──────── RECORDED INFORMATION
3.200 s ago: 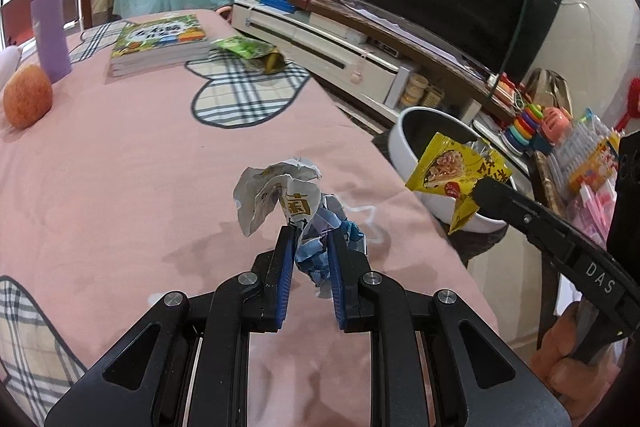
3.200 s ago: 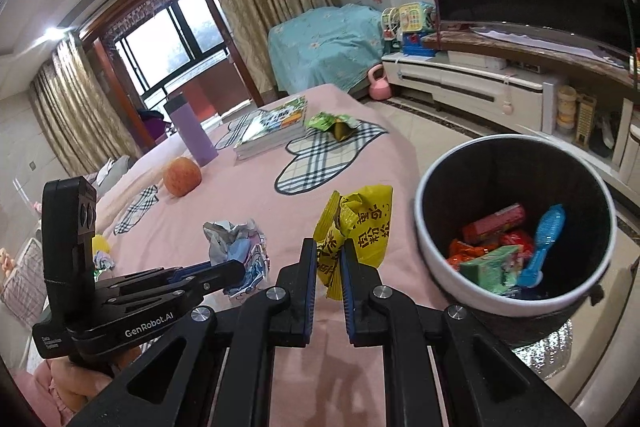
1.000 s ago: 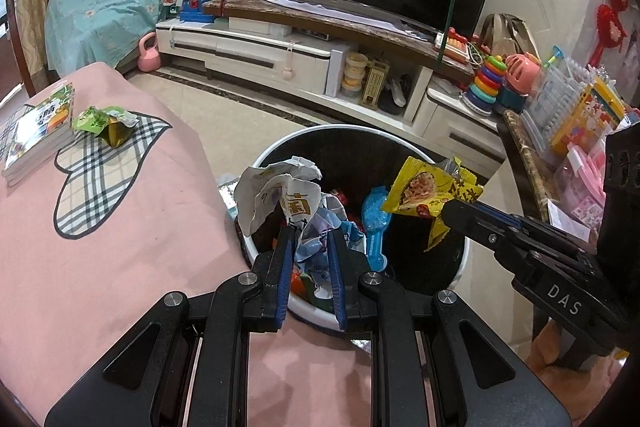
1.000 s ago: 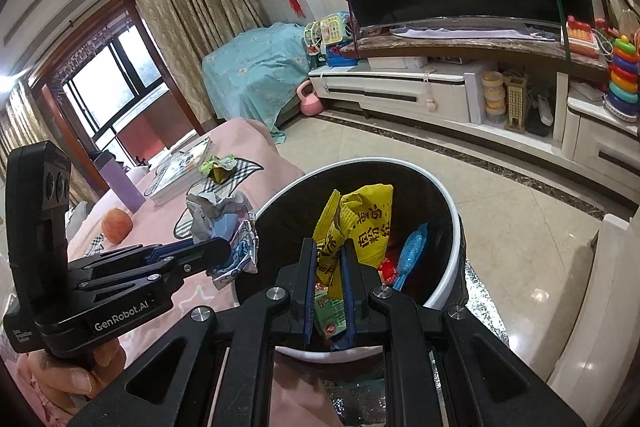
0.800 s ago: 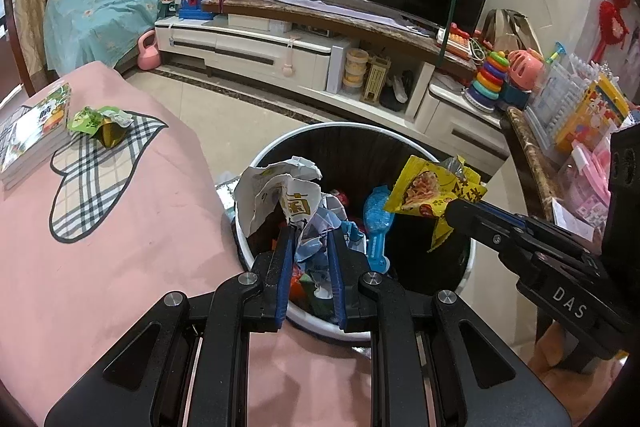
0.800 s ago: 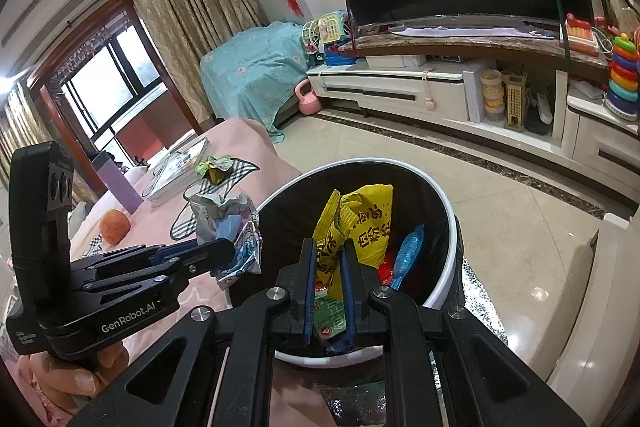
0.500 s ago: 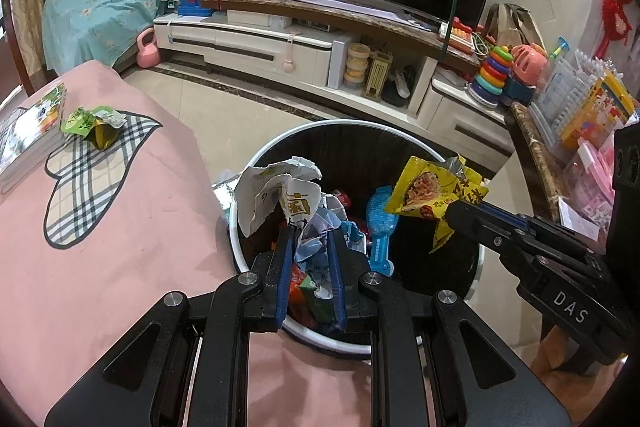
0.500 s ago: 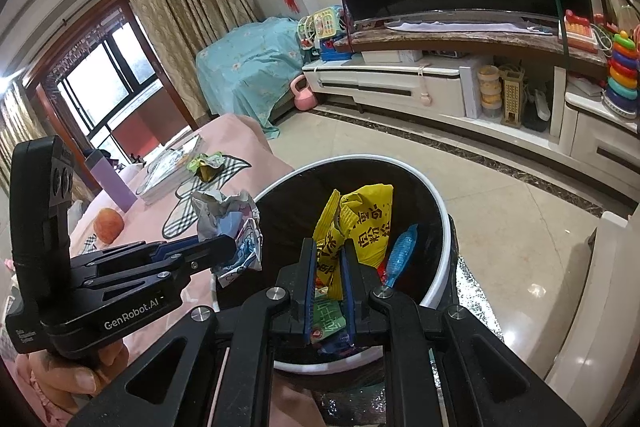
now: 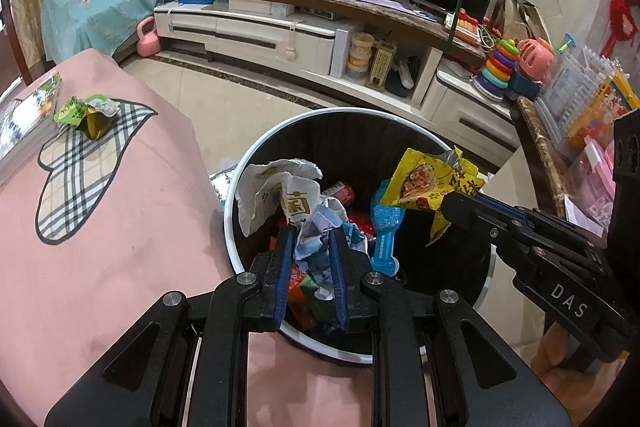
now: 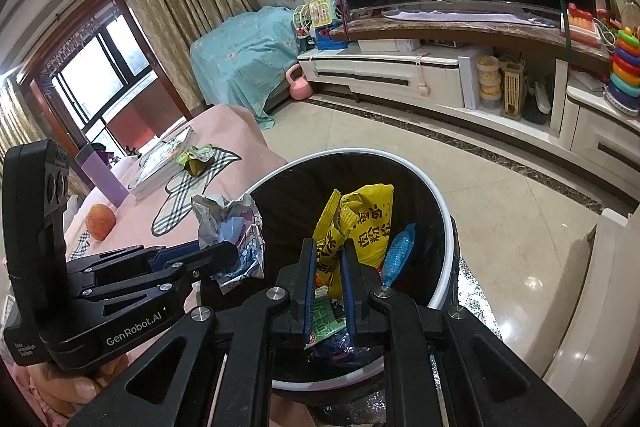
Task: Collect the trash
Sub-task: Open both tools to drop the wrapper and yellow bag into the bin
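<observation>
A round black bin with a white rim (image 9: 256,155) (image 10: 444,211) stands on the floor beside the pink table and holds several wrappers. My left gripper (image 9: 310,247) (image 10: 224,257) is shut on a crumpled white and blue wrapper (image 9: 280,195) (image 10: 232,223), held above the bin's near left part. My right gripper (image 10: 326,261) (image 9: 448,205) is shut on a yellow snack bag (image 10: 360,223) (image 9: 432,183), held over the bin's opening. A green wrapper (image 9: 88,111) (image 10: 196,159) lies on the table's plaid patch.
The pink tablecloth (image 9: 120,207) carries books (image 9: 24,127), a purple bottle (image 10: 100,175) and an orange fruit (image 10: 100,221). A TV stand (image 9: 280,35) with toys runs along the far wall. Tiled floor (image 10: 500,187) lies beyond the bin. A hand (image 10: 72,383) grips the left tool.
Both grippers have carried their wrappers from over the table to above the bin. Over the last second the bin has drawn a little closer in both views.
</observation>
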A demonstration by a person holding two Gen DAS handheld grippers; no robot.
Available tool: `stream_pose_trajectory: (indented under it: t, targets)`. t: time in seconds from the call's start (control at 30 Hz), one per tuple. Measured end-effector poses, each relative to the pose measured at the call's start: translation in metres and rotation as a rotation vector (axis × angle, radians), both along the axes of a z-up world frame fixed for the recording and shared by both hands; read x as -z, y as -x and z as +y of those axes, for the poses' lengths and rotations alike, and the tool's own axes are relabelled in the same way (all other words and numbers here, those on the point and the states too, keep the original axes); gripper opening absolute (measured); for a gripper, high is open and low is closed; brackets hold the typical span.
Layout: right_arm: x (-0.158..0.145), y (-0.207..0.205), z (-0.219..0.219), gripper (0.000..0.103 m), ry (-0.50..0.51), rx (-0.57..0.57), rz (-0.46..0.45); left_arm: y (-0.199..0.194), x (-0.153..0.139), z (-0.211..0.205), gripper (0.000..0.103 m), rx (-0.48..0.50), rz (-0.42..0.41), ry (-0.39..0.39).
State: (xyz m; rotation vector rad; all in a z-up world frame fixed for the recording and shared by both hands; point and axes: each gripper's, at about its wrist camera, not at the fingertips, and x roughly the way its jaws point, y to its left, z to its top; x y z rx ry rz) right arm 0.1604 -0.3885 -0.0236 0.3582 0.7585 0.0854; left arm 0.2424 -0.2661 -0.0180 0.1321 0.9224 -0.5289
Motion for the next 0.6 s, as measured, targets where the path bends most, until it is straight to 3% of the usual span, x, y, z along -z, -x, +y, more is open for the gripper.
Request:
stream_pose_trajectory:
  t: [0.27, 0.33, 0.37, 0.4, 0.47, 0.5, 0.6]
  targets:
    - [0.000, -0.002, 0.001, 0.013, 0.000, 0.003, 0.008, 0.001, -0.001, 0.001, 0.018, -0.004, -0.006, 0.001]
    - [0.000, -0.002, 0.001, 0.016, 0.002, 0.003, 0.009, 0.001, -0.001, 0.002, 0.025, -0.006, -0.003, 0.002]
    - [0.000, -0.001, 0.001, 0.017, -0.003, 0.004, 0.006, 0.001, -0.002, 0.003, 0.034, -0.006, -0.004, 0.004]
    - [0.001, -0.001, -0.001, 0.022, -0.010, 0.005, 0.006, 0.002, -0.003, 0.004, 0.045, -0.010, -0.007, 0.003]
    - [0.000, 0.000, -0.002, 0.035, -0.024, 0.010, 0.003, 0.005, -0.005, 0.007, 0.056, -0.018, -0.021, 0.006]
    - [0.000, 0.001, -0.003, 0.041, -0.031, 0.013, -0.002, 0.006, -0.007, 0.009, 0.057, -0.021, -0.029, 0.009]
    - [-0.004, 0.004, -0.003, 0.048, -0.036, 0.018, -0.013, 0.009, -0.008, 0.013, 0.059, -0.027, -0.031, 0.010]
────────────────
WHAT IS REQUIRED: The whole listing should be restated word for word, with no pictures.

SOLUTION TO THE PROBLEM:
3.200 s ago: 
3.200 s ago: 
1.000 s ago: 
1.000 s ago: 
0.800 s ago: 
0.800 s ago: 
0.500 s ago: 
0.500 s ago: 
now: 
now: 
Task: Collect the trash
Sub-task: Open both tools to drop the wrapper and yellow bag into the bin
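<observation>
A round black bin with a white rim (image 9: 256,155) (image 10: 444,211) stands on the floor beside the pink table and holds several wrappers. My left gripper (image 9: 310,247) (image 10: 224,257) is shut on a crumpled white and blue wrapper (image 9: 280,195) (image 10: 232,223), held above the bin's near left part. My right gripper (image 10: 326,261) (image 9: 448,205) is shut on a yellow snack bag (image 10: 360,223) (image 9: 432,183), held over the bin's opening. A green wrapper (image 9: 88,111) (image 10: 196,159) lies on the table's plaid patch.
The pink tablecloth (image 9: 120,207) carries books (image 9: 24,127), a purple bottle (image 10: 100,175) and an orange fruit (image 10: 100,221). A TV stand (image 9: 280,35) with toys runs along the far wall. Tiled floor (image 10: 500,187) lies beyond the bin. A hand (image 10: 72,383) grips the left tool.
Both grippers have carried their wrappers from over the table to above the bin. Over the last second the bin has drawn a little closer in both views.
</observation>
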A demonstration by a person holding two Gen DAS handheld grippers; no robot.
Available tool: `stream_pose_trajectory: (indented under it: t, targets)`. t: time in seconds from the call's start (control at 30 Hz), one per tuple. Measured end-effector poses, each relative to the pose measured at the call's start: translation in metres and rotation as a rotation vector (axis × angle, radians), both along the axes of a z-up world frame fixed for the recording and shared by both hands; read x as -z, y as -x and z as +y of those axes, for the poses' lengths and rotations alike, and the tool's own axes are relabelled in the same way (all other words and numbers here, those on the point and the states too, keep the original axes); gripper opening absolute (measured); for a gripper, high is open and low is closed; brackets hold the typical span.
Layout: right_arm: x (-0.158..0.145), y (-0.207..0.205), z (-0.219..0.219), gripper (0.000..0.103 m), ry (-0.50..0.51), rx (-0.57..0.57), rz (-0.46..0.45); left_arm: y (-0.199..0.194), x (-0.153..0.139), z (-0.211..0.205), gripper (0.000..0.103 m), rx (-0.48..0.50), rz (-0.42..0.41), ry (-0.39..0.39).
State: (xyz m; rotation vector rad; all in a z-up world frame fixed for the recording and shared by both hands; point and axes: each gripper's, at about its wrist camera, not at the fingertips, and x roughly the way its jaws point, y to its left, z to its top; x y z rx ry rz) right arm 0.1604 -0.3885 -0.0236 0.3582 0.7585 0.0854; left arm 0.2424 -0.2661 -0.0180 0.1321 0.9224 -0.5289
Motion for the next 0.6 s, as measured, targets where the path bends most, until it is straight to 3% of the usual span, x, y, z along -z, -x, +y, more is open for the gripper.
Request:
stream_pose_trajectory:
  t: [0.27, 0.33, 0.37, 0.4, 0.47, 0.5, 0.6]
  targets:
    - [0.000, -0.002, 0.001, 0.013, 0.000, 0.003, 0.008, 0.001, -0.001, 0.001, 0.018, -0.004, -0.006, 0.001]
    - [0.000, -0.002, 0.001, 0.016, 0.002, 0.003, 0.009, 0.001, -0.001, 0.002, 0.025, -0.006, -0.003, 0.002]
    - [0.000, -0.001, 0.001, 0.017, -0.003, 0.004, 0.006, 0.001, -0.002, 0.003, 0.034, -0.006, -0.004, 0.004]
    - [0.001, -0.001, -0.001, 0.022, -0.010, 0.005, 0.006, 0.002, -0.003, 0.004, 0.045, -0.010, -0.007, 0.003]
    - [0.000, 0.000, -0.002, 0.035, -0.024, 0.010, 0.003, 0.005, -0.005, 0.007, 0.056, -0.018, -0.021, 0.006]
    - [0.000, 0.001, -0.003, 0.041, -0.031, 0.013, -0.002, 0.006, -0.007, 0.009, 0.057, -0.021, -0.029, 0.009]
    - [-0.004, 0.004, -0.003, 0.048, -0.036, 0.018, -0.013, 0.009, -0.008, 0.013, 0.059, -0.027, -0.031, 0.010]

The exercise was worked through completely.